Pederson’s lawyer, Greg Skordas, said that the charge of disorderly conduct “more closely fit the conduct.” He said that he believes Pederson did not engage in sexual battery, but that the behavior was intimidating to the victim. He previously told The Park Record that he didn’t believe his client committed an illegal act and that he was disappointed that police pursued the situation as a criminal matter. He said he stands by that statement.

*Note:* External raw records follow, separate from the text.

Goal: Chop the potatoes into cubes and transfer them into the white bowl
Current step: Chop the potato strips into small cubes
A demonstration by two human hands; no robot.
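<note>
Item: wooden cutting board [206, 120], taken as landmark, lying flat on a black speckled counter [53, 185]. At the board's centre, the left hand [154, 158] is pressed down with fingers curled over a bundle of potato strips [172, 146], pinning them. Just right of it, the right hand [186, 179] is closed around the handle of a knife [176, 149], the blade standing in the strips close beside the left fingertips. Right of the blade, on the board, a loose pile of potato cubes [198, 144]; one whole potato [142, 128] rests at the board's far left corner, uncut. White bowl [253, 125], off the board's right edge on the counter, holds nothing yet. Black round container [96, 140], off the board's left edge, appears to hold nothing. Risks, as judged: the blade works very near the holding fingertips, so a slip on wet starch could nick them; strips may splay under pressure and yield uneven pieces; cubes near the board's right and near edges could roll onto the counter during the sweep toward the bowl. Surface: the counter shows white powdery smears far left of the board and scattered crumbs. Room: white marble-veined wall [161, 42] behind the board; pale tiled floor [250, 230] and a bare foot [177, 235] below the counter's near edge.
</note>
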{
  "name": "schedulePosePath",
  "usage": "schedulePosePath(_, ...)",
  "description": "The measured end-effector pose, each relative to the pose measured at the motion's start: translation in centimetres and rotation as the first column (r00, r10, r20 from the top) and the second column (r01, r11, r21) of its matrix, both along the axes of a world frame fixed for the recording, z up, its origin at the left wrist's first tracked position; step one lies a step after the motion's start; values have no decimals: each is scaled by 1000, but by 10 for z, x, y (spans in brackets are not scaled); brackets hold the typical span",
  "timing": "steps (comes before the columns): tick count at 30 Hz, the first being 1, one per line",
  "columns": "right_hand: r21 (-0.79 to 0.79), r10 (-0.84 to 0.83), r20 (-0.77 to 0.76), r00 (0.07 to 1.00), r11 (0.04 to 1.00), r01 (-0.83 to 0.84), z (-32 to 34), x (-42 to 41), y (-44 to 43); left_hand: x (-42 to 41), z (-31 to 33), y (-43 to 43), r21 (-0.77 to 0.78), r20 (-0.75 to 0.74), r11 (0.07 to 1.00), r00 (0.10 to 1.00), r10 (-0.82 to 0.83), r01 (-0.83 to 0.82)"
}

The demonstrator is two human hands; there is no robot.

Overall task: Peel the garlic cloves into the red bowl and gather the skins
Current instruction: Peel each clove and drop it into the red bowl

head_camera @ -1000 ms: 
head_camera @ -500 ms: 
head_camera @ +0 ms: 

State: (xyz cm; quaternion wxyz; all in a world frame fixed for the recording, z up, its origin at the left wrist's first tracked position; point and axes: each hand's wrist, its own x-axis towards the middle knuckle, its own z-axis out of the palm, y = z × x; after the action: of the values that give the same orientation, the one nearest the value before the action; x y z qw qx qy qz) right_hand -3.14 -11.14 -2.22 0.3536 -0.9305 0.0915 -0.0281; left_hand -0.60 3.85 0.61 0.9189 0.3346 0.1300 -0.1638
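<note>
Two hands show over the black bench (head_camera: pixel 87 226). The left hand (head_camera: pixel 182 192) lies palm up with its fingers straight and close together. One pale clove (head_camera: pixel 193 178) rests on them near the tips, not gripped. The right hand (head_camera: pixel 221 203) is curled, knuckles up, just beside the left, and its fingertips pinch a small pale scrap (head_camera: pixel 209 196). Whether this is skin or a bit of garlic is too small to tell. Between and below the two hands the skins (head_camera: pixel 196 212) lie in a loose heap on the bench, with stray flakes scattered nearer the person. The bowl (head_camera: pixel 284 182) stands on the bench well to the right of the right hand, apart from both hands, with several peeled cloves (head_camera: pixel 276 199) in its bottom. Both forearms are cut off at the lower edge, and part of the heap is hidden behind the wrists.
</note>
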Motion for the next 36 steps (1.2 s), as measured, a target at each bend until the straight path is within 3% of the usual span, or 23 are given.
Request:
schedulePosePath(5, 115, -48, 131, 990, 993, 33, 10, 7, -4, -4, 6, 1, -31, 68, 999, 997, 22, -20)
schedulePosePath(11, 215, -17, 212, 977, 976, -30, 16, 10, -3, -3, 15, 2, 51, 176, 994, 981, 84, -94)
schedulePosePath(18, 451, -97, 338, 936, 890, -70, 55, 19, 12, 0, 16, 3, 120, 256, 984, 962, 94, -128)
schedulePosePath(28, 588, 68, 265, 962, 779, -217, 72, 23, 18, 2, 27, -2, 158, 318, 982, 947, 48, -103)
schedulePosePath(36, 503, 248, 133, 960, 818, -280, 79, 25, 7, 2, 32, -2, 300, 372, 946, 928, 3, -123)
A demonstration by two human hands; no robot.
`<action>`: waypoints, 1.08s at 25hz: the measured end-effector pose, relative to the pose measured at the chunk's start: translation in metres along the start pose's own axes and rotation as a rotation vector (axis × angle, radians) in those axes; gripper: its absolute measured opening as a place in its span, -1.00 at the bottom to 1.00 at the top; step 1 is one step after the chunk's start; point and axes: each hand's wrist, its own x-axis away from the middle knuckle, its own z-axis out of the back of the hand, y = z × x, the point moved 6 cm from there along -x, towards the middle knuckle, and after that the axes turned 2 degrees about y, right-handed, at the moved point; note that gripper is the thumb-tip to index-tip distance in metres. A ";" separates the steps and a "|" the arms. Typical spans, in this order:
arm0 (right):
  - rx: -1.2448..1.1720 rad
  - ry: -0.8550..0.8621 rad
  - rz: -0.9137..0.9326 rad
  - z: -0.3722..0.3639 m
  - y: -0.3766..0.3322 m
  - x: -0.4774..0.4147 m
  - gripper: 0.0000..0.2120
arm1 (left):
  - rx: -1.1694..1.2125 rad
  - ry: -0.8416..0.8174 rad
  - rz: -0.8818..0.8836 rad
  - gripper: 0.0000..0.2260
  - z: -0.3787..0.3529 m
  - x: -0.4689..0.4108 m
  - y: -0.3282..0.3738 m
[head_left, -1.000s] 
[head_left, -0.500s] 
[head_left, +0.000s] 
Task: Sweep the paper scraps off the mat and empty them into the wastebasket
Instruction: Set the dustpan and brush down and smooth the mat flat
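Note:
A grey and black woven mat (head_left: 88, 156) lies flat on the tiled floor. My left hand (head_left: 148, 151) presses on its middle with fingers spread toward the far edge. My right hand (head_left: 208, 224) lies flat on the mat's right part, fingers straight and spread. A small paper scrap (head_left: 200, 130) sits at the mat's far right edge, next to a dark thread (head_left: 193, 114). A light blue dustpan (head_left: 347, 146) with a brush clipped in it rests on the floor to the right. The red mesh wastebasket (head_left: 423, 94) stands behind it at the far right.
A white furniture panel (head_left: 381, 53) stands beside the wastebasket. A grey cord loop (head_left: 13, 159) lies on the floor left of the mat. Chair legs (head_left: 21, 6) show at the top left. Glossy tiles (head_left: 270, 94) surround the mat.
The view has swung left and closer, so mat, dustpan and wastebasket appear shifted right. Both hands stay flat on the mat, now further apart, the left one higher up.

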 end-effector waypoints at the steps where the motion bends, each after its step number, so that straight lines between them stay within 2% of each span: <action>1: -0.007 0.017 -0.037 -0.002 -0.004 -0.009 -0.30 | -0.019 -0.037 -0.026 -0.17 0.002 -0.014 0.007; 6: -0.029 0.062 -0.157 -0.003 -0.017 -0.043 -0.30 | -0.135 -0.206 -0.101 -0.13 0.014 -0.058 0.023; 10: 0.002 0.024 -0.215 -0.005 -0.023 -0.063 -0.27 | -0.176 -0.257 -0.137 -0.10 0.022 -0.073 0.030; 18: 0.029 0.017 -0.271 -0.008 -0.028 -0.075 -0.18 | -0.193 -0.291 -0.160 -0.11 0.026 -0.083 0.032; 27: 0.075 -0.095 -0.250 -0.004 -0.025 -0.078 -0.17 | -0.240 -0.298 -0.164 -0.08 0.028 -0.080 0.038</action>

“Sometimes you resolve a case even though you believe your client will ultimately be acquitted,” he said. “It has weighed heavily on him and his family, and I think a lot of people want this behind them.”


Support Local Journalism

Support Local Journalism

Readers around Park City and Summit County make the Park Record's work possible. Your financial contribution supports our efforts to deliver quality, locally relevant journalism.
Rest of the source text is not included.